======== SUPPLIED MATERIAL ========

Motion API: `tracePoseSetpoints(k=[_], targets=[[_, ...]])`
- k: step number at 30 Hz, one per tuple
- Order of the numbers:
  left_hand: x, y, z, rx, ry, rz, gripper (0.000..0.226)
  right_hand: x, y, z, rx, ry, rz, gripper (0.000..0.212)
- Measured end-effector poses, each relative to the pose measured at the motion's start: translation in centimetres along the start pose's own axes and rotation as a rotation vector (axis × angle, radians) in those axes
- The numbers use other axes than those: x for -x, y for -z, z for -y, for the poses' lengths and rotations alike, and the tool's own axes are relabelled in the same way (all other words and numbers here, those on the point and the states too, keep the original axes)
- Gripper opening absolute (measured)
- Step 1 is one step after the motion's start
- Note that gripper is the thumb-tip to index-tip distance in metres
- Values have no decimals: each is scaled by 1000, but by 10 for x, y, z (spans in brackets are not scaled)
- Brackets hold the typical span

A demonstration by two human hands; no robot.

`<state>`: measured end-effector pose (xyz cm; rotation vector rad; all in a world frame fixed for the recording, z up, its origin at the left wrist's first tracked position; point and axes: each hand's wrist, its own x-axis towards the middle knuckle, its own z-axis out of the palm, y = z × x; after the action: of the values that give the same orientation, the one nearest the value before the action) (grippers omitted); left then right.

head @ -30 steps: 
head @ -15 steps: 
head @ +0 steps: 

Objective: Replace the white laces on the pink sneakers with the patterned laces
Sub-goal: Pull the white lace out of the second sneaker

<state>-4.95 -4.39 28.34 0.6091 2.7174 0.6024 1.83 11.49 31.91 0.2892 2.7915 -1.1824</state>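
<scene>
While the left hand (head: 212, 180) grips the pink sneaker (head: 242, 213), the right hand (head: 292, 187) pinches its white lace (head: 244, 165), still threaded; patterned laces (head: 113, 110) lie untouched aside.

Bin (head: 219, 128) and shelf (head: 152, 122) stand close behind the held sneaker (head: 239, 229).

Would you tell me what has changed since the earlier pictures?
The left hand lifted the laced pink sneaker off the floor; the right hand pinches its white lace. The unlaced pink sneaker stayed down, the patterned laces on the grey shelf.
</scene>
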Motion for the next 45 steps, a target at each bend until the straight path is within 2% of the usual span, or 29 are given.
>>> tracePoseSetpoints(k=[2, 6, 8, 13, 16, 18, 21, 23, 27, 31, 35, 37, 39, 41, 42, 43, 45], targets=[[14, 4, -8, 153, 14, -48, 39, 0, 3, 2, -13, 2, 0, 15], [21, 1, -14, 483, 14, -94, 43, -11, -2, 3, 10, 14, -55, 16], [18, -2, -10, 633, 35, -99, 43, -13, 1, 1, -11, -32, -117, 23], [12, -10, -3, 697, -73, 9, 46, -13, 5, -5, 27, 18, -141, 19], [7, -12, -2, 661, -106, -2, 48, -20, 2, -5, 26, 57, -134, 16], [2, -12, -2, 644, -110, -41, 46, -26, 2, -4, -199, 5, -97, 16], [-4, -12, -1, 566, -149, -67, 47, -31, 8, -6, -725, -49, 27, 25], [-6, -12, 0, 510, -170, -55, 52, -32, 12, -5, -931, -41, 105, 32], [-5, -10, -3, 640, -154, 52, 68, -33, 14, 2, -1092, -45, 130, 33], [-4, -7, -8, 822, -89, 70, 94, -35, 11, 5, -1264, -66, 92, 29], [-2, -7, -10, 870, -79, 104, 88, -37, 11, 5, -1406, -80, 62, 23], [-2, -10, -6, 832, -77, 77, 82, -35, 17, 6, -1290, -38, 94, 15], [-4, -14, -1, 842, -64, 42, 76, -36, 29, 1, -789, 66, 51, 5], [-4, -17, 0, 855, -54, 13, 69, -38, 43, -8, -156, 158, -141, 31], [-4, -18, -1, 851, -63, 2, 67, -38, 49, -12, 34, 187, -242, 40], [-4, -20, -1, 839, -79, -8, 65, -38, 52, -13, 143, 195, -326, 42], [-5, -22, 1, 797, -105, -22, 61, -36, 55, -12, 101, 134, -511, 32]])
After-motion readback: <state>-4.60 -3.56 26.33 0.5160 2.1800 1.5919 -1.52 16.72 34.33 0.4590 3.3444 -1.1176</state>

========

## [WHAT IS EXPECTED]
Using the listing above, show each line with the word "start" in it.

## [SOLUTION FOR THIS TASK]
- Measured end-effector poses, each relative to the pose measured at the motion's start: translation in centimetres along the start pose's own axes and rotation as a rotation vector (axis × angle, radians) in those axes
- Step 1 is one step after the motion's start

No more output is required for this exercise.